The following data and insights is just a subset from Altimeter’s recent in-depth report on the primary business decision maker in large corporations, please read the “Career Path of the Corporate Social Strategist” (Open Research) first. You’ll find the report is filled with data around job titles, duration in role, department, responsibilities, challenges and aspirations. Next, you can see the actual list of these strategists segmented by industry, and then see how hiring has changed in the “On the Move” series. Many years ago, (now I sound old) I had this role at Hitachi, before Facebook and Twitter were viable options.
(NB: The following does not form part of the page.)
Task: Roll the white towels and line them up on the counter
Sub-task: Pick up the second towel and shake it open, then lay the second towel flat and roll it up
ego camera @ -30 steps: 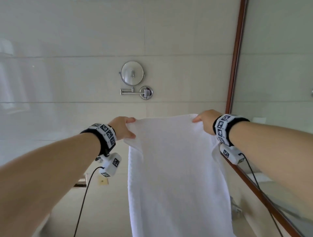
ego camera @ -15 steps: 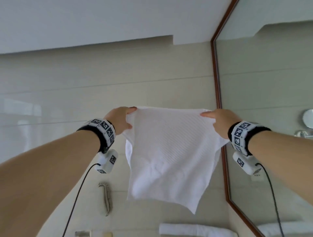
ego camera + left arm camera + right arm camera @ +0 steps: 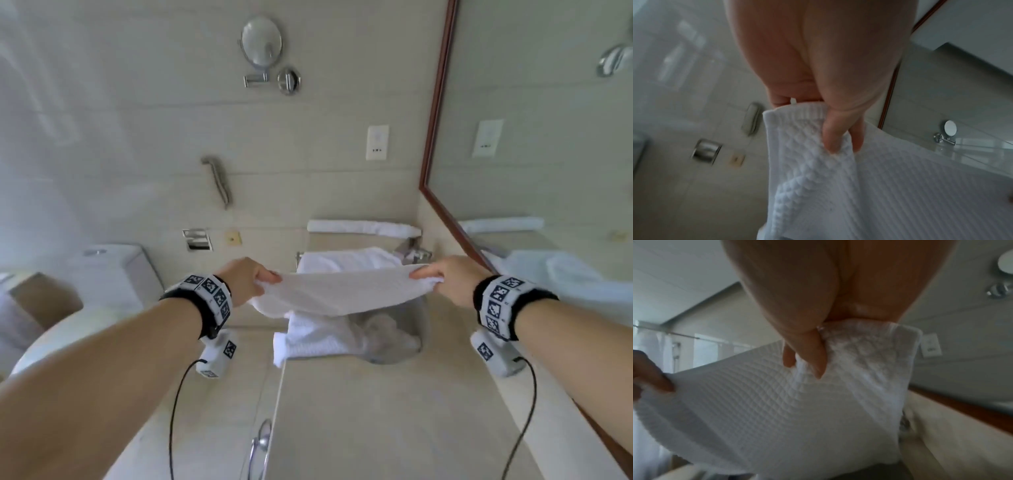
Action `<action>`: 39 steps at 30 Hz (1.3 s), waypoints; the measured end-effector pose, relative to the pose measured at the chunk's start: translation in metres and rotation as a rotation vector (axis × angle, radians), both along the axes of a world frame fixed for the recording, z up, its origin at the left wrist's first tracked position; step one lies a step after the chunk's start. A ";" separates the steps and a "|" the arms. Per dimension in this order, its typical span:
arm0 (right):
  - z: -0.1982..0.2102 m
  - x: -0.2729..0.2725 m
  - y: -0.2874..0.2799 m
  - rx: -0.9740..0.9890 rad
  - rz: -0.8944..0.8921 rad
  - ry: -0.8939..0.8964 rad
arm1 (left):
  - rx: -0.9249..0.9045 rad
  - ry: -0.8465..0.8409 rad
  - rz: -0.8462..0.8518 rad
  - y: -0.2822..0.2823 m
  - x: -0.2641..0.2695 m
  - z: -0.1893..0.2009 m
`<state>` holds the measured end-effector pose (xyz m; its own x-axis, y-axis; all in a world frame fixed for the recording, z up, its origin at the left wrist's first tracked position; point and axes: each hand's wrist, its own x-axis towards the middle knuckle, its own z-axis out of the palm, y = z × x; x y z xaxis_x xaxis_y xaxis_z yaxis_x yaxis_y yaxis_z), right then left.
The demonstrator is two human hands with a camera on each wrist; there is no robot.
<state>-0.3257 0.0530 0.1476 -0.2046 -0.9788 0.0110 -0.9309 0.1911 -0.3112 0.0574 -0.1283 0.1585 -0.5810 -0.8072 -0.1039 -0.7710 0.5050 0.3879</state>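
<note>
A white waffle-weave towel (image 3: 342,291) hangs stretched between my two hands above the counter (image 3: 376,411). My left hand (image 3: 251,279) pinches its left corner; in the left wrist view the fingers (image 3: 838,138) curl into the towel (image 3: 900,194). My right hand (image 3: 442,277) pinches the right corner, with its fingers (image 3: 813,356) pressed into the towel (image 3: 777,402) in the right wrist view. The towel's lower part (image 3: 318,339) lies at the sink's left rim. One rolled towel (image 3: 363,228) lies at the counter's far end. A loose white towel (image 3: 346,260) sits beyond the sink.
A grey sink (image 3: 394,339) is sunk in the counter under the held towel, with a faucet (image 3: 412,250) at its far right. A wood-framed mirror (image 3: 534,137) runs along the right. A toilet (image 3: 102,274) stands left. A round wall mirror (image 3: 262,41) hangs above.
Both hands have brought the towel down from high against the wall to just above the sink. It now lies nearly flat between them, and its lower end rests on the counter.
</note>
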 end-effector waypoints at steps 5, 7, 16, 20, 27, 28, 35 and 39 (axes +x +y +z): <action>-0.105 0.010 0.081 0.305 -0.008 -0.075 | 0.332 0.021 0.009 0.083 0.027 -0.111; -0.140 0.015 0.106 0.382 -0.002 -0.103 | 0.369 -0.038 0.017 0.107 0.041 -0.140; -0.209 0.059 0.172 0.605 -0.021 -0.160 | 0.612 -0.137 0.039 0.168 0.093 -0.203; -0.210 0.070 0.192 0.592 -0.059 -0.206 | 0.629 -0.138 0.042 0.177 0.109 -0.211; -0.211 0.052 0.199 0.469 -0.195 -0.216 | 0.494 0.008 0.148 0.168 0.103 -0.224; -0.212 0.047 0.197 0.465 -0.199 -0.203 | 0.482 0.014 0.169 0.166 0.101 -0.226; -0.232 0.016 0.189 0.535 -0.174 -0.246 | 0.473 -0.080 0.227 0.166 0.092 -0.244; -0.242 0.012 0.193 0.504 -0.193 -0.351 | 0.468 -0.172 0.273 0.173 0.092 -0.251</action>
<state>-0.3141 0.2463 -0.0940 -0.2851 -0.7915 -0.5406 -0.7241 0.5474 -0.4196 0.1491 0.0449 -0.0928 -0.3009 -0.7711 -0.5612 -0.9213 0.0831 0.3798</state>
To better understand this role, let’s focus in on once piece of the data: their educational background. We analyzed 50 job desscriptions to find out what they wanted, and then also matched 50 job descriptions of actual corporate social strategists to find out what they had. For the most part it lined up pretty well with education requirements. Here’s the findings of their background and make-up:
Finding: All of the Corporate Social Strategists sampled had bachelors degrees –exceeding the requirements from the 50 posted job descriptions (Source: 50 job descriptions and 50 LinkedIn profiles, 2010)
Finding: Of the degrees achieved, most were focused on communications related degrees, quickly followed by marketing. (Source: 50 LinkedIn profiles, 2010)
Finding: These professionals are a jack of all trades, willing to take calculated risks, and works well with others in other departments (Source: 140 survey respondents, 2010)
A New Profession, Rooted in Communications, Prepares for a Risky, Cross-Functional Role
In the full report (here’s the link again), we know that most have been working for just over a decade, most are in marketing or corporate communications, the data on their background matches this nicely.
For today, Communications and Marketing are ideal education backgrounds for social business. his group was more educated than the job requirements were listed by the hiring companies. All of the those we surveyed had an undergrad, and a handful having advanced degrees (18% had Master degrees) and one respondent had a Ph.D. It makes sense that the first role to be severely impacted by social was corporate communications, as the influence flow from bloggers and customers caused a serious disruption from 2005-2008 with mainstream media picking up these stories and amplifying them. When we modeled the data, we included degrees in English, Journalism, Communications into that first line item.
Yet expect over time the degrees to shift out to a wider segment. While the corporate social strategist is often the leading the ‘hub’ within the company, I expect this to shift to a stand-alone social media group, and then strategists to appear at the ‘spokes’ starting with support, then product, and then into regional areas. When the role starts to permeate beyond marketing and communications, expect a new class of degree requirements to appear.
Not For The Timid: Be Prepared to be Flexible and Willing to Stick Your Head Out. No doubt, this individual is leading change management within the status quo culture within a corporation, we call these individuals ‘Open Leaders’ who are willing to give up control to gain more influence. These professionals must be proficient in a number of skills such as communication, education, persuading, knowing technology, crises management, and program management. Additionally, because they are changing ‘the way things have always been done’ they must be willing to take risks, and work with stakeholders across the entire company.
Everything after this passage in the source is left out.